I hadn’t seized for at least three years when Todd and I were getting high in my apartment in Astoria Queens. We were sitting around, hitting the bong and watching TV. I think it was reruns of Beverly Hills 90210, one of our favorite get-high shows. We had always loved watching the gang at West Beverly High get into their shenanigans while we got fucked up. I was shooting up which always disgusted Todd. He preferred snorting heroin because he was terrified of needles and blood. Years before in Los Angeles he was curious about what shooting up felt like and asked me to inject him. I agreed. He fainted before the needle ever touched his skin.

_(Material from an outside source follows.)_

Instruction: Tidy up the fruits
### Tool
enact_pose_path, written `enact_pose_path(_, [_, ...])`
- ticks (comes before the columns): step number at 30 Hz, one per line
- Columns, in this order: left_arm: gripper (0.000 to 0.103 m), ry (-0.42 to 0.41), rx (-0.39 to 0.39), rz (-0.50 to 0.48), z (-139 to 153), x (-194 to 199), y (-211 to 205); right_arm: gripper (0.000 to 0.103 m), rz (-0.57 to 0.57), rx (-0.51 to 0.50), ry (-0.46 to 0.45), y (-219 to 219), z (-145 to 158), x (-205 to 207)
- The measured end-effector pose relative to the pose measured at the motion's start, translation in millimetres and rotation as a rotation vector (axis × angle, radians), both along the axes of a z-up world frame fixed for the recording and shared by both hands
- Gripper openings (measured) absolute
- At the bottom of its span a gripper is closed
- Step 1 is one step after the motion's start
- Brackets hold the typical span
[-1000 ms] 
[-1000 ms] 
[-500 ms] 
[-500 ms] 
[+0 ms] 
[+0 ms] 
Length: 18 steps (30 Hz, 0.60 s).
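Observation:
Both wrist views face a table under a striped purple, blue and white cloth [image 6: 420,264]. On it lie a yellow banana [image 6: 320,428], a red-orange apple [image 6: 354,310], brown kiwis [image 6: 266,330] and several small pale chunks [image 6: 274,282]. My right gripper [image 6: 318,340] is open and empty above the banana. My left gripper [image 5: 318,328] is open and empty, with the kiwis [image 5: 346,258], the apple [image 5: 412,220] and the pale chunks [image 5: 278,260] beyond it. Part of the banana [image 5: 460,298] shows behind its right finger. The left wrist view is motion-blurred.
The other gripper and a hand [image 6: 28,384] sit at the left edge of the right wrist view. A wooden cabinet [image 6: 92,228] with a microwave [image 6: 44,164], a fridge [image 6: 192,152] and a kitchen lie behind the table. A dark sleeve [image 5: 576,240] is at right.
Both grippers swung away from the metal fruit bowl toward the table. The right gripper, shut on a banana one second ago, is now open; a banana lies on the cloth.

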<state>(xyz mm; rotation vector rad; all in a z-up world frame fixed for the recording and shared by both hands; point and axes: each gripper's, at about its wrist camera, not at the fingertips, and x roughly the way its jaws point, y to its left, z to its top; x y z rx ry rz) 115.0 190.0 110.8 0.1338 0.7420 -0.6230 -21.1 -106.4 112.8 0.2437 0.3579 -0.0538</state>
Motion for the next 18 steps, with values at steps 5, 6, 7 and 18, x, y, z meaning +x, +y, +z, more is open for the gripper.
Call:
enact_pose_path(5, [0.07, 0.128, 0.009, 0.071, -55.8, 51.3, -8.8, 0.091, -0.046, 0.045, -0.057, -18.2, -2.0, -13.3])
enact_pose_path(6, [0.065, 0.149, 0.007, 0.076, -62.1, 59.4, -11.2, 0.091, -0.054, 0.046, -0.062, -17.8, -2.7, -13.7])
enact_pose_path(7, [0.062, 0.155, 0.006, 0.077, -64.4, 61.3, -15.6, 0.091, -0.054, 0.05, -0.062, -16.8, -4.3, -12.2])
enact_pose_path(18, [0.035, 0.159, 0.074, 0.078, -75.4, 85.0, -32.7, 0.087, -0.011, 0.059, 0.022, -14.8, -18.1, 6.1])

We were getting hungry, so I ordered Mexican food from a local spot. He did lines off an old broken, scratched up CD case, while I searched for a hospitable place on my broken body to stick myself. We waited for the food, watched TV, and pretty much ignored each other. That’s when I fell out (seized). Everything went black. Todd freaked out, terrified and certain that I had overdosed. At that exact moment, there was a knock at the door, and Todd raced around my apartment like a chicken with his head cut off. Was I dying? Was it the cops? What was happening? He of course had forgotten that we had ordered food and somehow, as he answered the door, he fainted.

Simultaneously I regained consciousness. My seizure hadn’t been too intense, and I woke up thinking as always, that I had nodded out from the heroin. I looked for Todd but he wasn’t there, so I got up and walked to the kitchen. I was shocked to find Todd laid out in the doorway, with an unknown Mexican man standing over him. The front door was wide open and I was scared. Who was this guy? And what had he done to Todd? Was he here to hurt us? Rob me? What was happening? I had forgotten we had ordered delivery until I saw that he wore kitchen whites, and had a plastic bag full of Mexican delivery. I laughed to myself and paid him. Then I had to deal with Todd. I got him up, I asked him what had happened, he said he freaked out when I seized and couldn’t handle the pressure of the delivery guy when his fight/flight mechanism forced him out cold. I laughed and laughed and laughed. To this day, Todd still doesn’t think this story was funny.

Nowadays we rarely talk, just a few lonely texts here and there, but for some reason, maybe out of habit, I still consider him one of my best friends.